Rental deposits in Ireland: how to protect yours and get it back
What a landlord can and can't deduct, what counts as normal wear and tear, and the exact steps to get your full deposit back through the RTB if it's withheld.
The deposit is the part of renting where the most money goes missing. A month's rent — often well over €1,500 — handed over at the start, and at the end too many tenants are told they're "not getting it back" for reasons that don't hold up. Here's how deposits actually work in Ireland, and how to make sure you get yours back.
This is a practical guide, not legal advice. The authority on deposit disputes is the Residential Tenancies Board (RTB), and Threshold gives free tenant advice.
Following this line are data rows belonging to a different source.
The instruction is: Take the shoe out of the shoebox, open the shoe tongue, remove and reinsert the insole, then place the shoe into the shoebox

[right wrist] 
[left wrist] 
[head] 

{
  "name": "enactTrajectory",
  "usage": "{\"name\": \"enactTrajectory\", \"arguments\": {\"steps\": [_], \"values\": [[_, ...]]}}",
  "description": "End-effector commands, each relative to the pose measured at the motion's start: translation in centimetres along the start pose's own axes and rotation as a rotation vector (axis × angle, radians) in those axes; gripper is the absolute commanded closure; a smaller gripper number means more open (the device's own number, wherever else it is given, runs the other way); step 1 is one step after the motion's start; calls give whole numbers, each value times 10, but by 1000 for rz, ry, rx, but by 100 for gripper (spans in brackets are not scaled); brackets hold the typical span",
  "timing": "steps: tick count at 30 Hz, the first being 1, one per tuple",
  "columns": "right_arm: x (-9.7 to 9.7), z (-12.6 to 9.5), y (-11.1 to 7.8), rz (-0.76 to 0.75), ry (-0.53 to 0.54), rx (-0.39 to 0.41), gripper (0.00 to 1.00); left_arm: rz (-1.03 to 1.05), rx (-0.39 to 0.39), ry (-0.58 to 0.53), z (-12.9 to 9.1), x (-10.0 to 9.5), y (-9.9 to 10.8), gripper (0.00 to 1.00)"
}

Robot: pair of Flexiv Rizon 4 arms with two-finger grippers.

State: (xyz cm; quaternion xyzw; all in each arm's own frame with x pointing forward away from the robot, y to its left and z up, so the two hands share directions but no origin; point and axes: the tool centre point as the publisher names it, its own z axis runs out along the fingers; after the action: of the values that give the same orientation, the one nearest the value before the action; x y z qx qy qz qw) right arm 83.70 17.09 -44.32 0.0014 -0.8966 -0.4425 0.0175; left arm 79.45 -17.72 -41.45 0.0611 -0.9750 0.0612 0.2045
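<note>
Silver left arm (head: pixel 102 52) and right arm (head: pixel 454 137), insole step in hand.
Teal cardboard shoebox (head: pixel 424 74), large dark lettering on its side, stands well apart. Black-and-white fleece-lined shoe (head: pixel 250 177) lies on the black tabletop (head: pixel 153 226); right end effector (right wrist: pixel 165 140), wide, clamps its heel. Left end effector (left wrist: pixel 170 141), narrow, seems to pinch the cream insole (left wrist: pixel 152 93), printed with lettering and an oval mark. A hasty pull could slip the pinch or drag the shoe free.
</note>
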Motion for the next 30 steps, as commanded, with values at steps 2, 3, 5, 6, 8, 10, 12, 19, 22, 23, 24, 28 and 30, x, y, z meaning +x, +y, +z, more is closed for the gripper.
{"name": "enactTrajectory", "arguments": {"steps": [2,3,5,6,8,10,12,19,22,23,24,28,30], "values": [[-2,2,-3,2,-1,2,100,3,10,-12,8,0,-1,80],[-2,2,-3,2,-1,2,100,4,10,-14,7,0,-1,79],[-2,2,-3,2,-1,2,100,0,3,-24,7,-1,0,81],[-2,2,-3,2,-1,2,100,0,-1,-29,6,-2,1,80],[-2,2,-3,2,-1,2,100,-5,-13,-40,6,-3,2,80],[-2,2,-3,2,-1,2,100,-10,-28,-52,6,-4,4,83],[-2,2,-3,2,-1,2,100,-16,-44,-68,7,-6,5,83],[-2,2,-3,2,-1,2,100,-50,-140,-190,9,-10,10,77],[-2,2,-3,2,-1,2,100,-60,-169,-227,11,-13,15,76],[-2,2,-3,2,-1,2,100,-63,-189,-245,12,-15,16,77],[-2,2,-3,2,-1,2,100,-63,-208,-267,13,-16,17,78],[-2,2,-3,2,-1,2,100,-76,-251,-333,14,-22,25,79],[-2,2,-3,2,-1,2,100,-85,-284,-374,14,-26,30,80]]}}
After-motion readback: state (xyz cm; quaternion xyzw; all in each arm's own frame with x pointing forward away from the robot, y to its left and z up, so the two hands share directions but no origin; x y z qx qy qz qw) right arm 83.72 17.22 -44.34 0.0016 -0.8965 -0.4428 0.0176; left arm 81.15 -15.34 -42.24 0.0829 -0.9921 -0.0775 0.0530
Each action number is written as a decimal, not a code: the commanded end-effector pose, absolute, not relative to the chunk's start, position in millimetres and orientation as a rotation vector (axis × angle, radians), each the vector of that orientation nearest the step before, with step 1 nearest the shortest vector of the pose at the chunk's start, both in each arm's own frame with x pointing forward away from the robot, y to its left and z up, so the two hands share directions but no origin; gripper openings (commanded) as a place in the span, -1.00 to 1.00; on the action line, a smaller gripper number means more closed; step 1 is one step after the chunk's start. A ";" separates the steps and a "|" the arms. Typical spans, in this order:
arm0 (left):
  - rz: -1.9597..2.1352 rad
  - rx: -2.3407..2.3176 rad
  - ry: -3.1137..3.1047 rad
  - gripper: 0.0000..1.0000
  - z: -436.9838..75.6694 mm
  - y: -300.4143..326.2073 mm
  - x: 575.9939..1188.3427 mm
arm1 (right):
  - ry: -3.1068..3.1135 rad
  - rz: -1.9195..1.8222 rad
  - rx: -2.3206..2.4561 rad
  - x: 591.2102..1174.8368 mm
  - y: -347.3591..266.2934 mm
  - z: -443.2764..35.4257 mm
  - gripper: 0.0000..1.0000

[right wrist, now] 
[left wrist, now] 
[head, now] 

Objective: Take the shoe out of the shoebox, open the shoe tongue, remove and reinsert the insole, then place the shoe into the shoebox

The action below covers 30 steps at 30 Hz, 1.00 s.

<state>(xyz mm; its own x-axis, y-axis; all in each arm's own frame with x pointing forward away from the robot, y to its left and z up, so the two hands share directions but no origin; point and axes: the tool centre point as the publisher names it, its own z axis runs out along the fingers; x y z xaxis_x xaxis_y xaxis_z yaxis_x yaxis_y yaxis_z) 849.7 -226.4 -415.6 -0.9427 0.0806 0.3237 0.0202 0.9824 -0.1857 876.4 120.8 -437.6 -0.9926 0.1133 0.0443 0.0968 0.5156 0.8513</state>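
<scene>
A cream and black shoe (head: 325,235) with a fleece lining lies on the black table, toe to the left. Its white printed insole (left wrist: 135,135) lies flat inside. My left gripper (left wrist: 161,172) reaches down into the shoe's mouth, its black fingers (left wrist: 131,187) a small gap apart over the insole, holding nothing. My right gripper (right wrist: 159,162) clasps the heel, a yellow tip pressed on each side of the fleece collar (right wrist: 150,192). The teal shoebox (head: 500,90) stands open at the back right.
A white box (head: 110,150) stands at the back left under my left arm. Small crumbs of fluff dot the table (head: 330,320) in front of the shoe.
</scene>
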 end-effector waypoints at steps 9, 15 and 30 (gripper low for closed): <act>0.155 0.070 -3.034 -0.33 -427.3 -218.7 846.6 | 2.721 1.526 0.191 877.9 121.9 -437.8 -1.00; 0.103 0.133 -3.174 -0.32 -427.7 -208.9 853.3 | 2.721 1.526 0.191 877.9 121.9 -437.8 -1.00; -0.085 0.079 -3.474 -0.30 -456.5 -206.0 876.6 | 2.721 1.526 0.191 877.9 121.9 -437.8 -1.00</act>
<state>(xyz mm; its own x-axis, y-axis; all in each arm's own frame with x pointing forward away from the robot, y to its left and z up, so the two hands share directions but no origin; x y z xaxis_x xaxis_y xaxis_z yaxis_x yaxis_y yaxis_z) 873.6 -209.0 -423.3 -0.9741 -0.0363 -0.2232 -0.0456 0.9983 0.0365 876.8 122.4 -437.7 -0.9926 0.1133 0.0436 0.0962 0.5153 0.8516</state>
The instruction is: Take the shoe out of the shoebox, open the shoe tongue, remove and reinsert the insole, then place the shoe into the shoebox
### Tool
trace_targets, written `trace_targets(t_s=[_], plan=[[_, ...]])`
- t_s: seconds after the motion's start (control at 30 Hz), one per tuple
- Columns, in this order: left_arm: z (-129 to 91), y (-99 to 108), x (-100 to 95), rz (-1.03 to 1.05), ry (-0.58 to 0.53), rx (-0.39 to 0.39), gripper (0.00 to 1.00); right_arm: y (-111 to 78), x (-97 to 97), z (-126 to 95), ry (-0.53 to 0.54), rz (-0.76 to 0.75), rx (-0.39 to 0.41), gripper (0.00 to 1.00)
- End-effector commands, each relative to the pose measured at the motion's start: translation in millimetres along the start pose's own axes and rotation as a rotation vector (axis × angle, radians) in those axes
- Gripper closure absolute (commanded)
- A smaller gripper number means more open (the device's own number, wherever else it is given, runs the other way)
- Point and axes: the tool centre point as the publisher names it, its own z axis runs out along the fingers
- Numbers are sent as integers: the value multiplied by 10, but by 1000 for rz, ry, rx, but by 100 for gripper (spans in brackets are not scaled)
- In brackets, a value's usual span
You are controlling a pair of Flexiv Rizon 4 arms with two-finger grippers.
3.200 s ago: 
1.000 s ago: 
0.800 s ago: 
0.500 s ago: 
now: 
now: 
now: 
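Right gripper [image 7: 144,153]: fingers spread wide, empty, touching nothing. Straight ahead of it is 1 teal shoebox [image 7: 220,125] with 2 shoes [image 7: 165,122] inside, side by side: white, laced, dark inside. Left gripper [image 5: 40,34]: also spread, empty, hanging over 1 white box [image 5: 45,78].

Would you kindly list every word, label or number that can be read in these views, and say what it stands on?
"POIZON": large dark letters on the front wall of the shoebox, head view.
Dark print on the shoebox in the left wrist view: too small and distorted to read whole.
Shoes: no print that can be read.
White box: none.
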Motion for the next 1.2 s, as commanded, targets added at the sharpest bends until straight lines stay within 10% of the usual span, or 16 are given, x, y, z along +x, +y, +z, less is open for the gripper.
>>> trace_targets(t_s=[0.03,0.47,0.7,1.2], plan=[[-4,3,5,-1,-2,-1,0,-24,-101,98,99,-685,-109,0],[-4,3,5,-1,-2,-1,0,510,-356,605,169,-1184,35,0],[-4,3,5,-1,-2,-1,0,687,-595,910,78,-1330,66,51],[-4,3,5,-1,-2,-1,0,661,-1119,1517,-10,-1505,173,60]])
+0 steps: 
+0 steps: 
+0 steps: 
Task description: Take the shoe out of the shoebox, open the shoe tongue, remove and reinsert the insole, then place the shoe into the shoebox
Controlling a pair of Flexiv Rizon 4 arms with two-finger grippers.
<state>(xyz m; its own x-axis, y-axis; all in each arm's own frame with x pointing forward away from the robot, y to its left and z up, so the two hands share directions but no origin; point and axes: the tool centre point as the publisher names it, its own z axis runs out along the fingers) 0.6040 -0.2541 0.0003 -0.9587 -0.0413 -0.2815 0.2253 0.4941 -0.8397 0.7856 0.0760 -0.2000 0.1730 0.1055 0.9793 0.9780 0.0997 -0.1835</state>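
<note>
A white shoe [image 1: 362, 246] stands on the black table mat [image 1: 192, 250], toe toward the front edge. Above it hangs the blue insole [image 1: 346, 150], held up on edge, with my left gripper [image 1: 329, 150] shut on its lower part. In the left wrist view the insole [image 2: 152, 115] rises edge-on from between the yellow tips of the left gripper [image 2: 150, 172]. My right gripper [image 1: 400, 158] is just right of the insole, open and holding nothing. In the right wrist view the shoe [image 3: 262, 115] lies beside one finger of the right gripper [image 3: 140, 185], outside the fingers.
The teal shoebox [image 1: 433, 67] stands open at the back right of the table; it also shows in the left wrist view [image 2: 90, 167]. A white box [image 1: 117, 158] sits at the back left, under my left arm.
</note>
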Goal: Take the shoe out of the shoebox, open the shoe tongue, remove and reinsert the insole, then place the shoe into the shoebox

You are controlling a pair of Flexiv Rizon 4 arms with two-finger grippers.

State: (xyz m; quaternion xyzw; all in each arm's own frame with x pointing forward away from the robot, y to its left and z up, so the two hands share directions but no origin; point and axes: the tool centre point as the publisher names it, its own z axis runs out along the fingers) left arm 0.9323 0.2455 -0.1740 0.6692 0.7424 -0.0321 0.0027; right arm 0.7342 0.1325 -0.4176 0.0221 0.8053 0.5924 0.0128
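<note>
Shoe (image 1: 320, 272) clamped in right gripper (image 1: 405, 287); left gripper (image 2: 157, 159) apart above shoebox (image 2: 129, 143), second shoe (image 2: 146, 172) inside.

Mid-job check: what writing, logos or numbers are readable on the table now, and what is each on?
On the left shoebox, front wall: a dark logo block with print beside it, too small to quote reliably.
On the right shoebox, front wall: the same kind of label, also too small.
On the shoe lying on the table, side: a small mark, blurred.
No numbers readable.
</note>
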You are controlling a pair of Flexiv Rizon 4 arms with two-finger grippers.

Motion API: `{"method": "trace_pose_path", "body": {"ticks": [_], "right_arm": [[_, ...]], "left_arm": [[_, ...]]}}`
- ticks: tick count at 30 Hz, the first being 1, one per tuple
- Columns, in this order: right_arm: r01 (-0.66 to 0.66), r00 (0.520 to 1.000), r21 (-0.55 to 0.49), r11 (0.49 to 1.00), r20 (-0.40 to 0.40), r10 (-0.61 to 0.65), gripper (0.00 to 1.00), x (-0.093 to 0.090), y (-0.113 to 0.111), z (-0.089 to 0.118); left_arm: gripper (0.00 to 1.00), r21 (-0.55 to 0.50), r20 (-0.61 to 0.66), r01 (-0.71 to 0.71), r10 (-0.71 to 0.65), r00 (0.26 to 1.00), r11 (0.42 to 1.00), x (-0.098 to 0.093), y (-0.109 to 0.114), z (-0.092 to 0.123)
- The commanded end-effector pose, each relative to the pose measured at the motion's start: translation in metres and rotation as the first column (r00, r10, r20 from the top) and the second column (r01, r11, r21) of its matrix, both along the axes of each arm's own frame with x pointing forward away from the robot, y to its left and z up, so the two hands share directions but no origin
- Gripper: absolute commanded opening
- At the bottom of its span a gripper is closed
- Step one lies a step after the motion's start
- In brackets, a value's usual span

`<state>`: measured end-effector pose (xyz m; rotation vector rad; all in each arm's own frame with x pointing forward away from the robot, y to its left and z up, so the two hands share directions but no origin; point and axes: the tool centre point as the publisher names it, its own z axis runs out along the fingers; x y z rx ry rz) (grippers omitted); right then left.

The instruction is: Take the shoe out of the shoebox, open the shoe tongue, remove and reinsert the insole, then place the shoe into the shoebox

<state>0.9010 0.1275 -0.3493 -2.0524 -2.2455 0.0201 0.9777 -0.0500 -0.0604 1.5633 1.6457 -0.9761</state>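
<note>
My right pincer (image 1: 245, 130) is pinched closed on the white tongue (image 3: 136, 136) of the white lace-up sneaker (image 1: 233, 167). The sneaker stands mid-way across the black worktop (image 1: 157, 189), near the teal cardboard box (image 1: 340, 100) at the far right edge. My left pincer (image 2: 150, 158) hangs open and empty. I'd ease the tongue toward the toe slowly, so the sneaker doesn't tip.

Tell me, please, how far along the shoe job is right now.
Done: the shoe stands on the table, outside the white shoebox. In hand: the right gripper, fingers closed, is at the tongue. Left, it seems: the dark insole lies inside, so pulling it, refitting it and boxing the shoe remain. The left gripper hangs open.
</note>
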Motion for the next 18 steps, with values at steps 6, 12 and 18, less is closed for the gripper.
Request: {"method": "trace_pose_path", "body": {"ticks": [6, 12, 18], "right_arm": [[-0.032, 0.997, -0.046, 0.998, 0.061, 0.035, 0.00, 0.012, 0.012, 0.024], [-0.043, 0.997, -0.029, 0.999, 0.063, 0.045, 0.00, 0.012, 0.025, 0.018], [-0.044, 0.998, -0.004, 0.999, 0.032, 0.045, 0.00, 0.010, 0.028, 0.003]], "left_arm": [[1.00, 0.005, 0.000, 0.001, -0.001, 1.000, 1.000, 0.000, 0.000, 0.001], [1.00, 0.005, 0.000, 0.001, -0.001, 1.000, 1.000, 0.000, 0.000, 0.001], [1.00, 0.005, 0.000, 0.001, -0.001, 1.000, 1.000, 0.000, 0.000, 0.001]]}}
How much can a landlord ask for?
The norm is one month's rent. Recent rules restrict landlords from requiring more than the equivalent of one month's rent as a deposit plus one month's rent in advance — so the most you should typically be asked for up front is two months' rent total (deposit + first month). Be cautious of anyone demanding several months' deposit.
What a landlord can legitimately deduct
Your deposit isn't the landlord's money — it's yours, held as security. They can only deduct from it for:
- Unpaid rent or unpaid bills you were responsible for.
- Damage beyond normal wear and tear — a cracked hob, a hole in a wall, a ruined carpet.
- Cleaning costs only if you leave the place in a genuinely worse state than you got it.
That's the whole list. They cannot keep your deposit because they "want to repaint," because the next tenant is slow to move in, or simply because they'd rather not give it back.